The allegations he faced were that: -
I. Failed to maintain an up to date membership register for the period of 1st January 2022 to 23rd May 2023
II. A company styled Bonita Faith (Private) Ltd in which you confirmed to be a director appears in the Zimbabwe Building Contractors Association database with membership status category A. There is no record of the company having applied and approved for membership. This is a conflict of interest and create perceived intentions of fraud.
III. Around 2021/22, you received a membership application from MajorCon Civils. The company paid a US $ 50 registration fee for which you failed and or neglected to issue a receipt. You did not register the company.
IV. You could not explain the status of one member who appeared three (3) times on the membership list.
V. You have withheld information upon being asked and not wanting to work as per your duties insisting that you have issues with the association which you wanted resolved first.
VI. Your personal file is missing and you have refused to provide certain documents in order that the file could be reconstituted. This has stalled investigations of your allegations against the Association.
VII. You are always reporting late for work and more often you refuse to perform your duties alleging that you do not have transport and yet you are allocated a company vehicle which you often leave parked at your home.
VIII. You produced a firearm in the office and indicated that you use it in the neighborhood watch. This has caused trauma and psychological harm to fellow employees. Given the hostile attitude you are currently displaying at work, the management is now not able to confront you about work out of fear.
A disciplinary hearing was held into the above listed allegations and the applicant was found guilty and dismissed. He has approached this Court with an application for review. His grounds for review are five and they are that;
1. The proceedings leading to Applicant’s dismissal is tainted with procedural irregularities in that the disciplinary authority was biased as he constantly reflected that he was acting for the employer.
2. The proceedings were procedurally flawed in that rules of procedures in terms of edducing of evidence were not followed thereby not according the applicant the opportunity to clearly set out his case.
3. The proceedings leading to the applicant’s dismissal were tainted with procedural irregularities in that the suspension letter which carried the charge declared the applicant guilty before the disciplinary hearing has been conducted and this goes to the root of the audi alterum patem rule.

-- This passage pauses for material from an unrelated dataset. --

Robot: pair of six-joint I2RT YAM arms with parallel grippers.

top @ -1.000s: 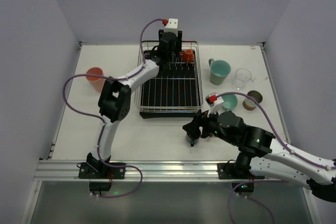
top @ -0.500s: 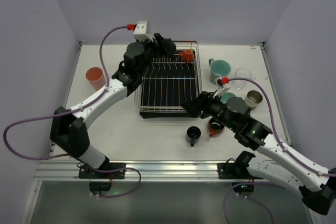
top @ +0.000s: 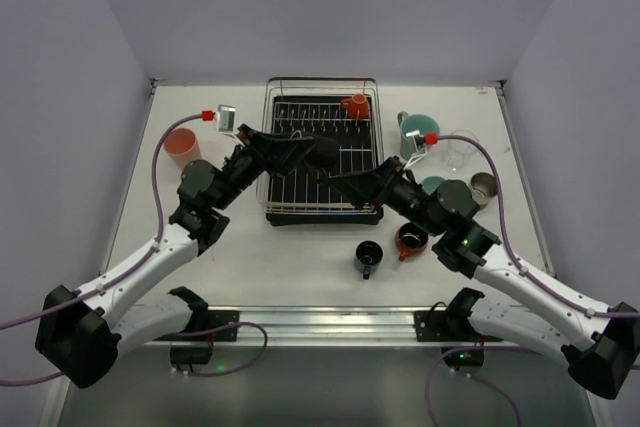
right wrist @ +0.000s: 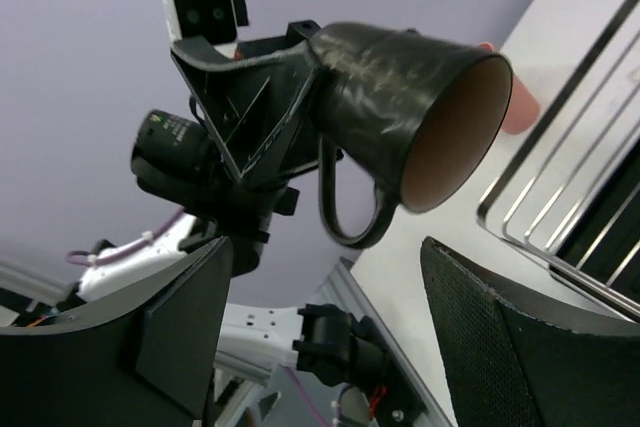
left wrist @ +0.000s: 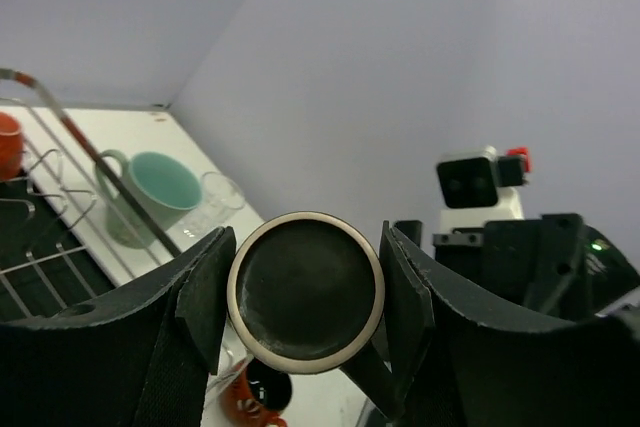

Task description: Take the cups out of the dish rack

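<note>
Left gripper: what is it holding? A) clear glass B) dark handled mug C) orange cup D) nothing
B: the left gripper is clamped on a dark mug, its handle hanging down in the right wrist view; the orange cup sits in the dish rack.

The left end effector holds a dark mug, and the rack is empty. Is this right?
No: the rack is not empty. The top view shows an orange cup in its far right corner. The left end effector does hold the dark mug.
</note>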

4. The proceedings were procedurally wrong in that the tribunal was not properly constated in terms of SI of 2006.
5. The proceedings were tainted with gross procedural irregularity in that the 1st respondent did not accord the applicant the opportunity to address points in mitigation after the verdict of guilt and thereby allowing the 2nd respondent to impose a radical penalty of dismissal.
Ground for review number 1
The Court will consider the first ground that is, whether or not the proceedings leading to applicant’s dismissal is tainted with procedural irregularities in that the disciplinary authority was biased as he constantly reflected that he was acting for the employer.

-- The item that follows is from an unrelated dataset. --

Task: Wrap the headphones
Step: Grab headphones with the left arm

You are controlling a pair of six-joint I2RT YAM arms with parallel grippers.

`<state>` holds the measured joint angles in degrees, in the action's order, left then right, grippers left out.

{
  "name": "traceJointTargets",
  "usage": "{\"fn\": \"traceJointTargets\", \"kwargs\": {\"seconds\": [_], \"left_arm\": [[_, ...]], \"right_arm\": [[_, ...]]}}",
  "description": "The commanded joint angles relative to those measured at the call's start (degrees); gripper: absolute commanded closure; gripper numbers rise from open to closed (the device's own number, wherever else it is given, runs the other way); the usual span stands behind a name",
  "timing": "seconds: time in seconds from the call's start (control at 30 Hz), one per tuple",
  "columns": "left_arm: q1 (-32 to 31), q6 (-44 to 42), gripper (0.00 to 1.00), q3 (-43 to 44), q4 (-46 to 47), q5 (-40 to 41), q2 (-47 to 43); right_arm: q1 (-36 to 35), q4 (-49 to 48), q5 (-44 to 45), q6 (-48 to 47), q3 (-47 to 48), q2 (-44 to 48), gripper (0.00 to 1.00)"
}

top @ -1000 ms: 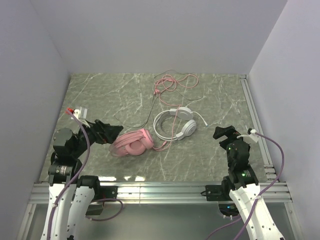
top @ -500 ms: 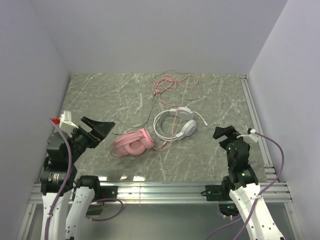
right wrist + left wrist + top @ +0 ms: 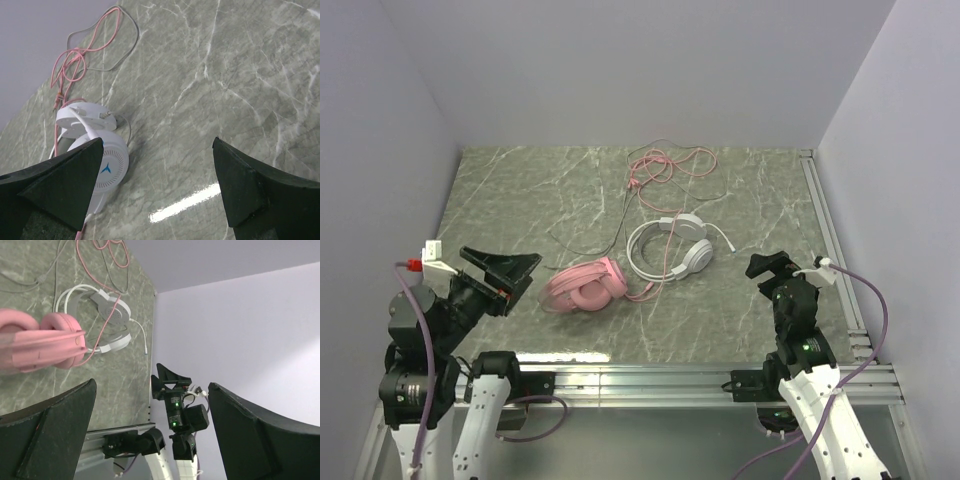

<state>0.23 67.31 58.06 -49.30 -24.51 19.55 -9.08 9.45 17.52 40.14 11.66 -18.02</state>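
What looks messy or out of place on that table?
The cables. The pink headset has its thin pink cable lying unwound in tangled loops near the far edge of the table, and it runs across the white headset. Nothing looks broken or spilled.

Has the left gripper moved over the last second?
Yes. The left gripper has drawn back toward the table's near left corner, opening a gap to the pink headphones, which have not shifted.

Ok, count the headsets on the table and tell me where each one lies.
2. The pink headset lies near the middle, left of centre; the white headset lies just right of it and farther back. Nothing seems hidden.
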Motion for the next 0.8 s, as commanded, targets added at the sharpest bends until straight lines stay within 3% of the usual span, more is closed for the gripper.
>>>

The 1st respondent does not strictly dispute that he may have said something suggesting that he was linked to the employer. He says, in his opposing affidavit that this could have been because he is the Junior Vice President of the employer party. If he said anything which suggested that he was linked to the employer, it was involuntary. He states however that he is not employed by the 2nd respondent and has never worked directly with employees of the 2nd respondent.

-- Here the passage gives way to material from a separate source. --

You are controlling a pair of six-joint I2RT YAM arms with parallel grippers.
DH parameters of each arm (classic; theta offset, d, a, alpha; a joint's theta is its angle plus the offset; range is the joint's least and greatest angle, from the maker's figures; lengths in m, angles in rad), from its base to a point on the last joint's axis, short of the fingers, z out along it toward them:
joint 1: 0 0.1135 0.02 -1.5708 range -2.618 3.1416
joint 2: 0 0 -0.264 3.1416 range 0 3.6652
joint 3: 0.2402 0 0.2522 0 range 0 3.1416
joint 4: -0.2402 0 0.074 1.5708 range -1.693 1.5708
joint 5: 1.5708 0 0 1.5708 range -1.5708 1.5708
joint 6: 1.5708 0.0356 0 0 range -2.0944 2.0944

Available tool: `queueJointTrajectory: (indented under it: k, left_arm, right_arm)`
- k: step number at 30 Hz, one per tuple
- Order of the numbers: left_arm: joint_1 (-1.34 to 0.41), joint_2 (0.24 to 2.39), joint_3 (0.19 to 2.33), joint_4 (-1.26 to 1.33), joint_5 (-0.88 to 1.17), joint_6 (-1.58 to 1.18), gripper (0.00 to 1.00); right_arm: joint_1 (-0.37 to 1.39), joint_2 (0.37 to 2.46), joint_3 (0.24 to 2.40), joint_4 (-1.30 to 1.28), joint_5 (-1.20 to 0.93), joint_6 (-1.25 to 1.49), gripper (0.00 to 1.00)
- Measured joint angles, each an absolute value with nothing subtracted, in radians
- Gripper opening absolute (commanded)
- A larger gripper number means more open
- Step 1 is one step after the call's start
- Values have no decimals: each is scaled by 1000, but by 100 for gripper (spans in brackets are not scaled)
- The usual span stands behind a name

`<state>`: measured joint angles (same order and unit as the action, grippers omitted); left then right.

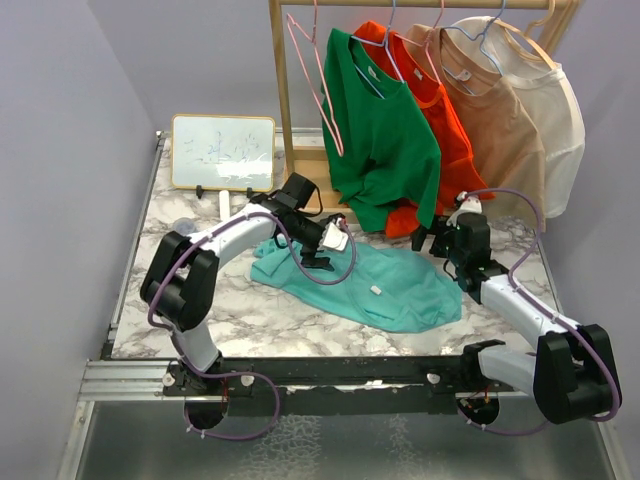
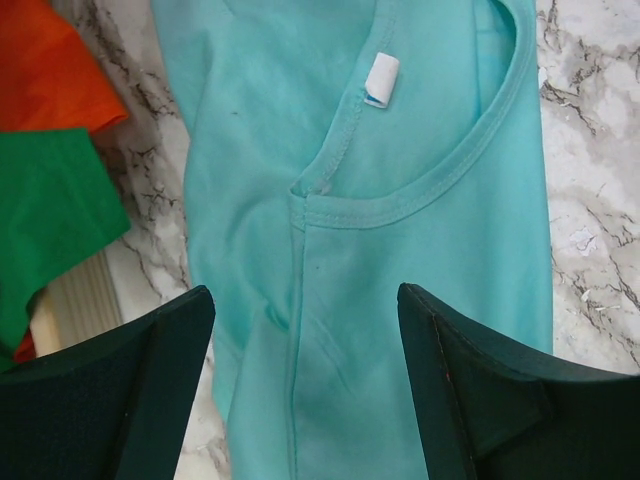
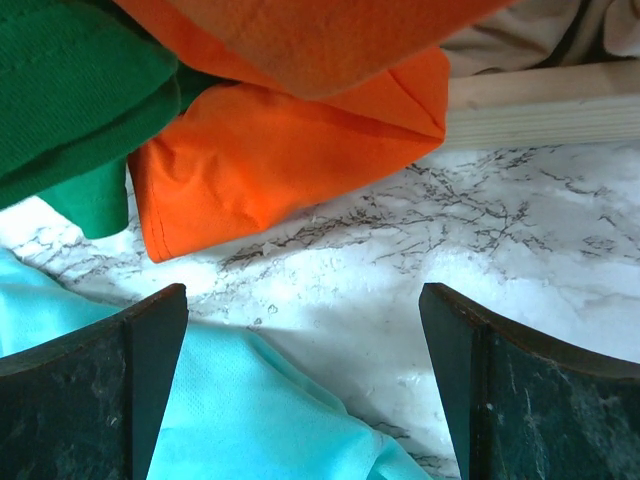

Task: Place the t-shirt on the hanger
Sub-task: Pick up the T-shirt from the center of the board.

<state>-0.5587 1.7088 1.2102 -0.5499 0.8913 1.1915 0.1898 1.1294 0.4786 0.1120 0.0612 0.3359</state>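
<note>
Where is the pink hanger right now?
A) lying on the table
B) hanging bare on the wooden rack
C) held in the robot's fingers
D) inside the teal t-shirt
B: the pink hanger hangs bare on the wooden rack, apart from the t-shirt.

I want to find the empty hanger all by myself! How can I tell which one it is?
Look at the wooden rack standing at the back of the marble table. At its left end, just left of the green shirt, hangs the hanger. It is thin pink wire with nothing on it, while the blue-grey hangers beside it all carry shirts.
</note>
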Motion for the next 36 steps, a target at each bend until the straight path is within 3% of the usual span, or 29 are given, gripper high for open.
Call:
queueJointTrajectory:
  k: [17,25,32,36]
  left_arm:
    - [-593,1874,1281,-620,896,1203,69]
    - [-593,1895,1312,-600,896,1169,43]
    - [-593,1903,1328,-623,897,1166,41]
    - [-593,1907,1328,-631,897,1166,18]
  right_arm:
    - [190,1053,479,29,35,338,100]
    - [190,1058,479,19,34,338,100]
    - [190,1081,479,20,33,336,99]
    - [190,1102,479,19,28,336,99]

The applicant avers that the $1^{st}$ respondent was biased. They argued that the $1^{st}$ respondent is alleged to have uttered sentiments such as ‘we the employer…’ on several occasions. The applicant further argued that there was real bias as the $1^{st}$ respondent was leaned towards serving the interests of the employer as opposed to his duty to remain impartial.
The $1^{st}$ respondent denied in his opposing affidavit that he was biased and also refuted the allegation that he had assisted the complainant in building its case.
The test for bias is;
“the test (for bias) appears to be whether the person challenged has so associated himself with one of the two opposing views that there is a real likelihood of bias or that a reasonable person would believe that he would be biased.”
The test for bias as cited above is however not that there had been actual bias. The person alleging bias only needs to show that in the eyes of a reasonable person, there was a real likelihood of bias. Would a reasonable person believe that the $1^{st}$ respondent would be biased? It is therefore not necessary to show that the $1^{st}$ respondent had actually been biased. In Masedza & ors v Magistrate, Rusape & anor 1998 (1) ZLR 36 the Court quoted the case of Metropolitan Properties v Lannon & ors [1969] 1 KB 577 as follows;
“in considering whether there was a real likelihood of bias, the Court does not look at the mind of the Justice… or whoever it is who sits in a judicial capacity. It does not look to see if there was a real likelihood that he would, or did, in fact favour one side at the expense of the other. The Court looks at the impression which would be given to other people even if he was unbiased as could be, nevertheless if right minded persons would think that, in the circumstances, there was a real likelihood of bias on his part, then he should not sit.”
The Court stated further that at the heart of this test, lies the principle that justice should not only be done but it must be seen to be done. The first respondent might honestly not have been biased as he states in his opposing affidavit but did he conduct himself in such a manner as to make a right minded person, think that he would be biased, then the test would have been satisfied.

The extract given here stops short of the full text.